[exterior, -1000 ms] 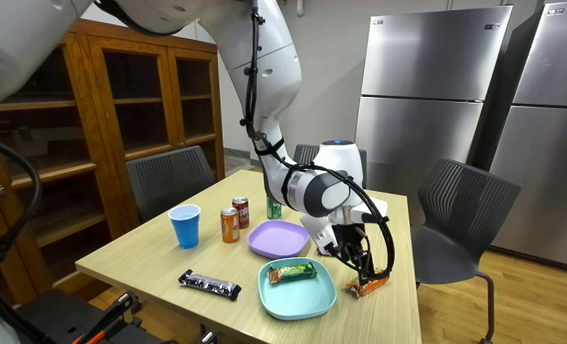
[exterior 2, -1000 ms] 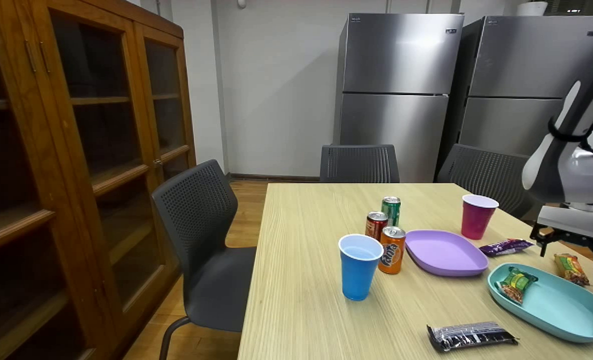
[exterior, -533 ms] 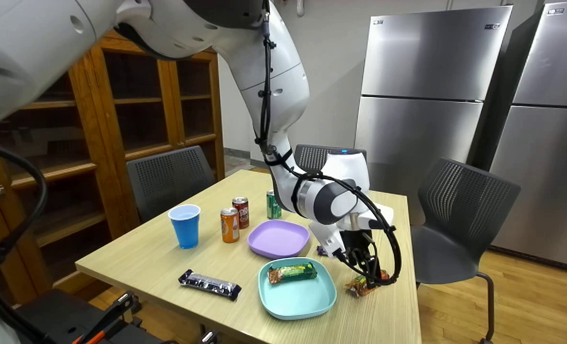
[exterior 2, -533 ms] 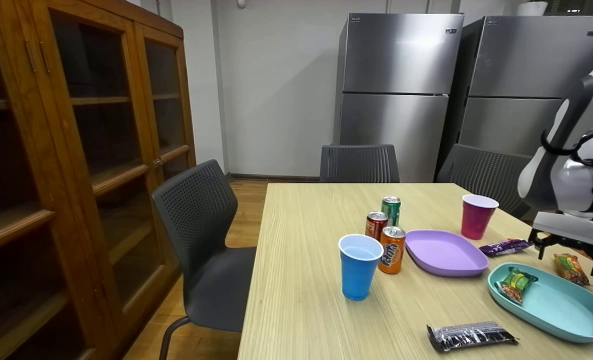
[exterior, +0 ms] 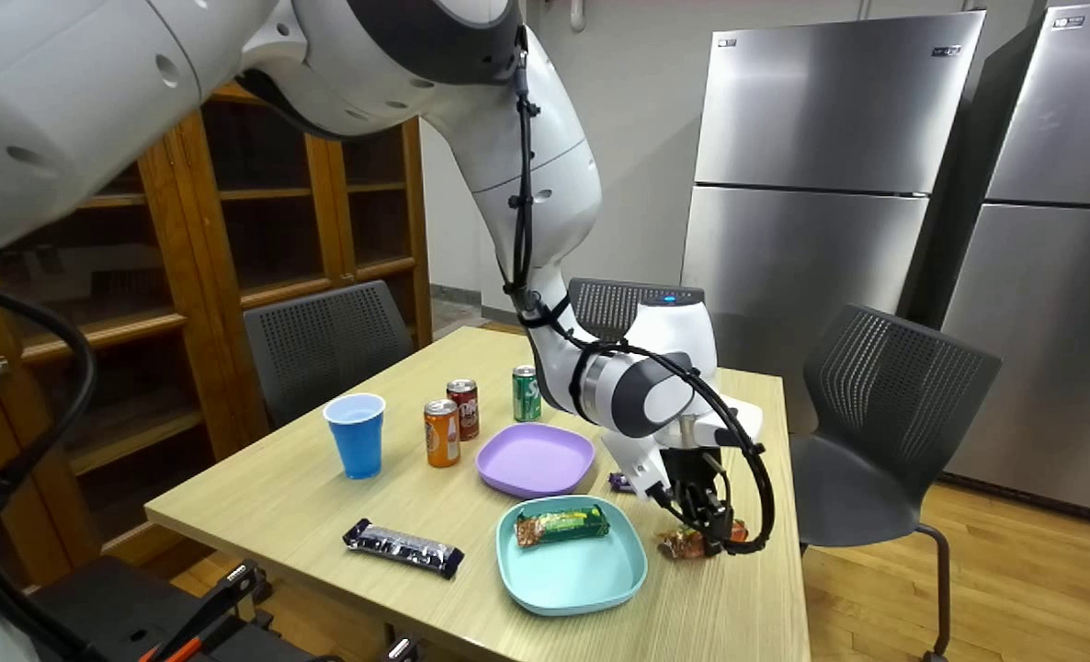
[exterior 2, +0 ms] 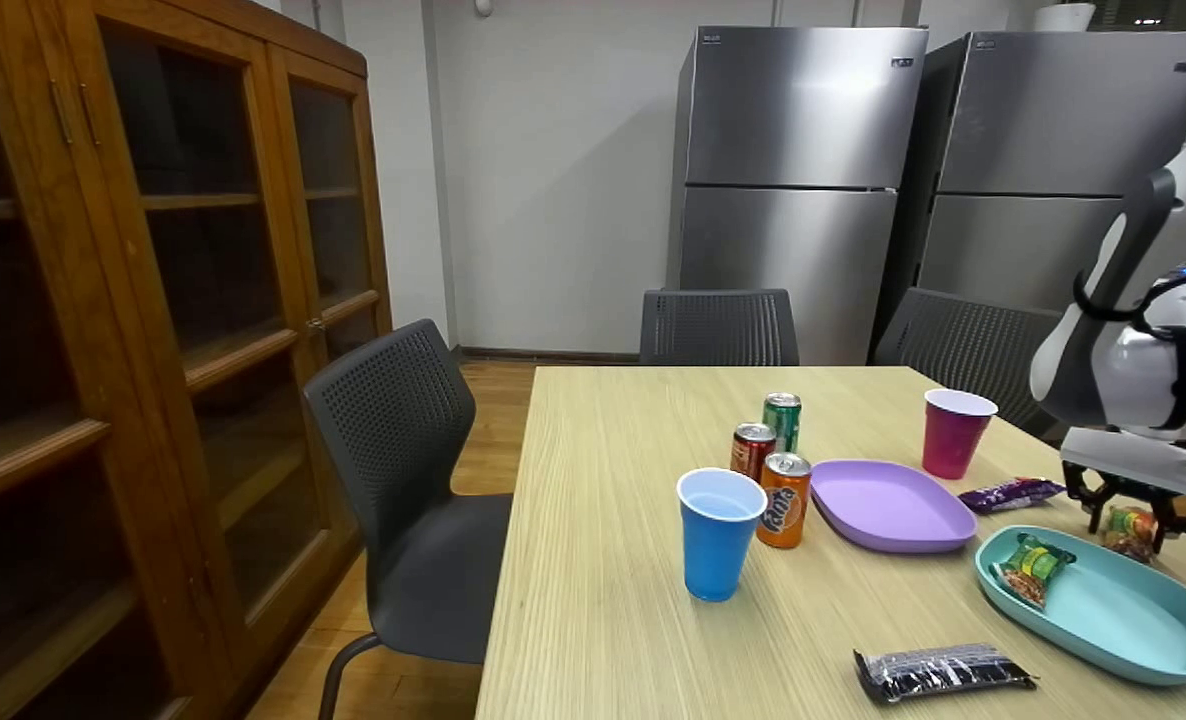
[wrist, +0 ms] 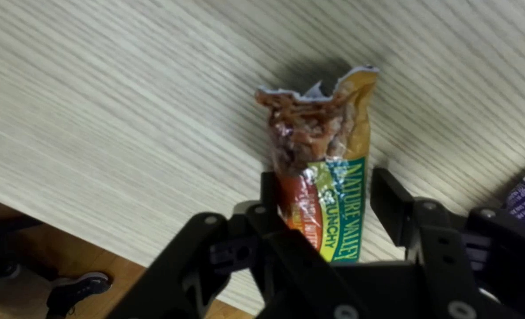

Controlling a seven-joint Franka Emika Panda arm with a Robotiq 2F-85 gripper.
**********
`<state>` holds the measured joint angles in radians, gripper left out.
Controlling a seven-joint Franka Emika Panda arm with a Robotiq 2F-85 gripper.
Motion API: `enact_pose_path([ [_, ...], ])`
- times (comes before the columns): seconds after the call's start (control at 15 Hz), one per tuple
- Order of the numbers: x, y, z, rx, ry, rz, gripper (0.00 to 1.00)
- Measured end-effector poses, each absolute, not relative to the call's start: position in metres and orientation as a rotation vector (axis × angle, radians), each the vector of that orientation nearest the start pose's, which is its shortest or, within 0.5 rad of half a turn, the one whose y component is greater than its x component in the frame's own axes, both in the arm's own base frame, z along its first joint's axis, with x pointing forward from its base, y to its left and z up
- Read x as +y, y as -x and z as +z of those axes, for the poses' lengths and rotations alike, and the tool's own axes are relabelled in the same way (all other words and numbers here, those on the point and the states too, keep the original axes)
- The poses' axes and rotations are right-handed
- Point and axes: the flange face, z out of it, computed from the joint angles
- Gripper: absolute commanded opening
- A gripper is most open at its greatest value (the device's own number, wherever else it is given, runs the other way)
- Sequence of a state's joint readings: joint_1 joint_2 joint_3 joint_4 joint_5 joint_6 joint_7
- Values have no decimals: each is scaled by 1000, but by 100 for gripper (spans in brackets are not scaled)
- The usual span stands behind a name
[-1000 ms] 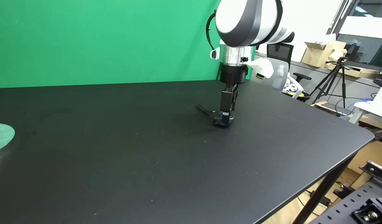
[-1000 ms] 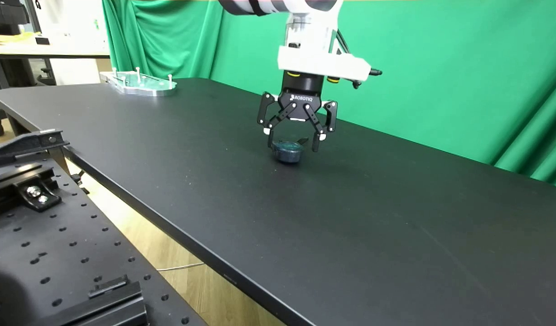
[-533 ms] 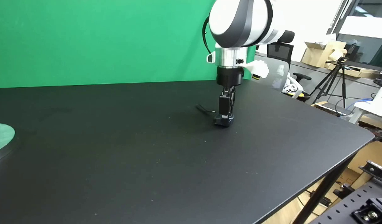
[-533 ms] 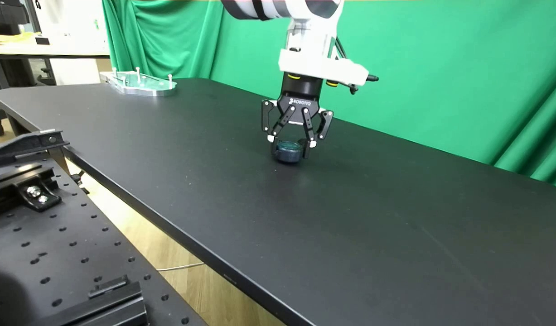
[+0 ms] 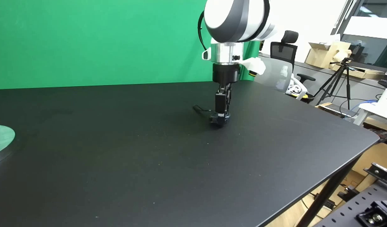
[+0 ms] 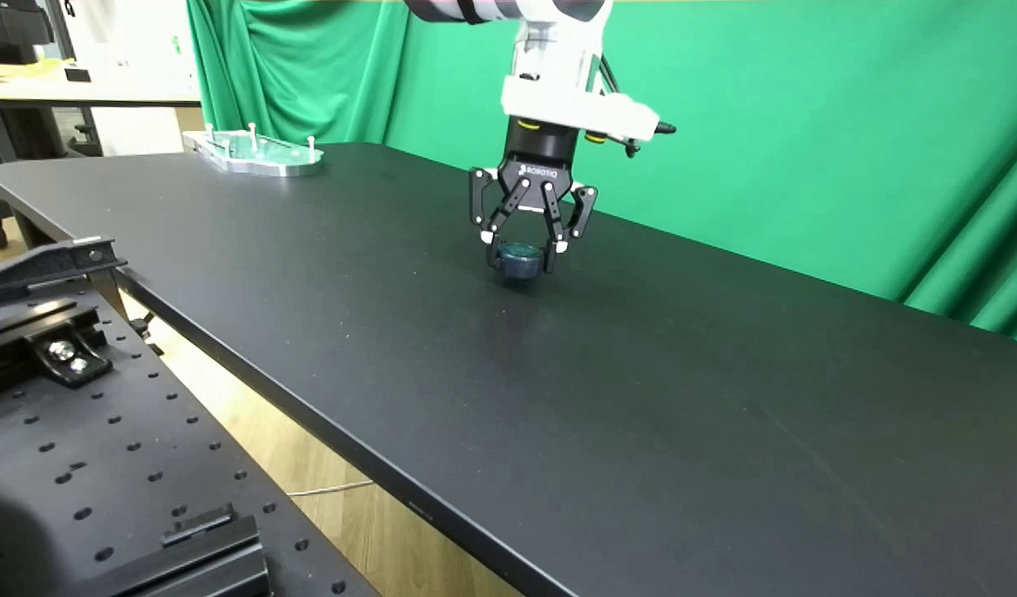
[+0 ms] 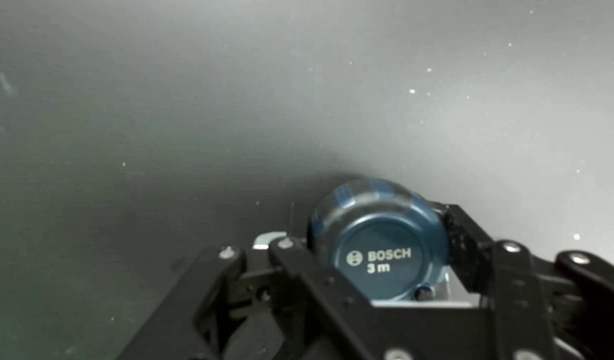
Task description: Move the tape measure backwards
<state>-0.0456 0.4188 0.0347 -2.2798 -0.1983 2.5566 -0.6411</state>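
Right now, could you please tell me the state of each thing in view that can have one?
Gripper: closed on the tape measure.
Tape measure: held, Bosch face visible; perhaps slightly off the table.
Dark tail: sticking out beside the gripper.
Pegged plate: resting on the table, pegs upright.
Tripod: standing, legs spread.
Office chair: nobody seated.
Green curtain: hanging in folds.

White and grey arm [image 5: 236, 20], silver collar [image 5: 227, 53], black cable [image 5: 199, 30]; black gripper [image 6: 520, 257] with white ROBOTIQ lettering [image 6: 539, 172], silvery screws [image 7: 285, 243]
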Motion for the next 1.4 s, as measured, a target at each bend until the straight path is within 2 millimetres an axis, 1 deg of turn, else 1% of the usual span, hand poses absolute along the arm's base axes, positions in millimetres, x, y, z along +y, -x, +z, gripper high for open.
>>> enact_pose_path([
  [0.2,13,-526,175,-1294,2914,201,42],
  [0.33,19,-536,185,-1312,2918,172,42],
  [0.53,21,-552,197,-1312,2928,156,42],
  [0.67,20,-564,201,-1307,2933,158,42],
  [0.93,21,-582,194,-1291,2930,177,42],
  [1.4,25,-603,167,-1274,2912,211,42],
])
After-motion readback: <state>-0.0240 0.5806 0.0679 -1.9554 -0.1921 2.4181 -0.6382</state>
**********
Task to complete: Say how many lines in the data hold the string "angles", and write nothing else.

Answer box: 2